# Got a 32gb card for my RNS-510 but my music list only goes to M?



## thisisnotdave (May 27, 2007)

Is there a limit to how many songs/directories you can have on the disk? Has anyone experienced similar? I'm about to give VW a call see what they have to say...
I have about 3000 songs in 117 folders, that shouldnt be too much. IDK whats wrong with this thing.
I'm gonna try to create two main folders (A-M, N-Z) to see if that helps. 
Anyone had similar experiences?


----------



## jay free (Oct 2, 2002)

the max size card you xan load @ once is 2gb... sucks I know!


----------



## thisisnotdave (May 27, 2007)

Nah I can definitly see more than 2gb of music. In fact when I had a 8gb in there all my music showed up.
I think that RNS units with old firmware were only capable of 2gb (no SDHC cards) but more recent units work just fine. There has to be a limit on how many files or folders it can index...

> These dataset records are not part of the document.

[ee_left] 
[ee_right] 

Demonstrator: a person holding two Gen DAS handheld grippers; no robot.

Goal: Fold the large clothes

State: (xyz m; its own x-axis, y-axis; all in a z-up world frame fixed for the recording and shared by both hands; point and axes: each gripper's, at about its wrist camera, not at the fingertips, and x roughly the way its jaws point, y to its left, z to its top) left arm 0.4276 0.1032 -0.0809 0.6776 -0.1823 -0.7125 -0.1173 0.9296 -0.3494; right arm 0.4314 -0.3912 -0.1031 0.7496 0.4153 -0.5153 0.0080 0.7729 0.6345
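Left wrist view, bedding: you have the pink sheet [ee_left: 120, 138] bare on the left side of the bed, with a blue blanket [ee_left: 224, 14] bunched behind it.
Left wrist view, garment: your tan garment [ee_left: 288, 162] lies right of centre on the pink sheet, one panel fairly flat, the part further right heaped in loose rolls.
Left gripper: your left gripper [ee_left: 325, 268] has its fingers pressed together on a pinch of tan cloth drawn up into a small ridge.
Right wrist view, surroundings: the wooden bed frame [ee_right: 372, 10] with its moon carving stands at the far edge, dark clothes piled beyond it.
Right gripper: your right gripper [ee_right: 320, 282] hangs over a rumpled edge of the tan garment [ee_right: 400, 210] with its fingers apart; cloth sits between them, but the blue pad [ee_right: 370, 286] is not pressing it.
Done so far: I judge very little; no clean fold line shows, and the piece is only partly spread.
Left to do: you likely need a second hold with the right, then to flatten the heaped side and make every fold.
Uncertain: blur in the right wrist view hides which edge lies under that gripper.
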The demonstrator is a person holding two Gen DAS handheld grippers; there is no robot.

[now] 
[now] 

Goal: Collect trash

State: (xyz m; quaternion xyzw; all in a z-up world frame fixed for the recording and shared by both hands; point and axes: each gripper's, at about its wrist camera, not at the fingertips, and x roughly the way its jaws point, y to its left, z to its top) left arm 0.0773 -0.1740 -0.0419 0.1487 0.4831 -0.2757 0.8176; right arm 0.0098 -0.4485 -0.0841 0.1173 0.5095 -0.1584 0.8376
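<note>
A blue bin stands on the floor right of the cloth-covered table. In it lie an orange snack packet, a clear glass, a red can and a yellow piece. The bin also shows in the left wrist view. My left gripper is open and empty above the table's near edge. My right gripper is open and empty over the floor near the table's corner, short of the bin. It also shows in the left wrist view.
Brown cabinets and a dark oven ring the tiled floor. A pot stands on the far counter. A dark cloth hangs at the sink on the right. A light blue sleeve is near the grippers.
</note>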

_Modified by thisisnotdave at 7:01 AM 9-25-2009_


----------



## Veedubin02 (Mar 26, 2002)

*Re: (thisisnotdave)*

Or maybe 8 or 16 is the new max limit it recognizes.


----------



## jay free (Oct 2, 2002)

good to know i will load up an 8gb and [email protected]!


----------



## travelguy_73 (Sep 5, 2008)

*Re: (jay free)*


_Quote, originally posted by *jay free* »_good to know i will load up an 8gb and [email protected]!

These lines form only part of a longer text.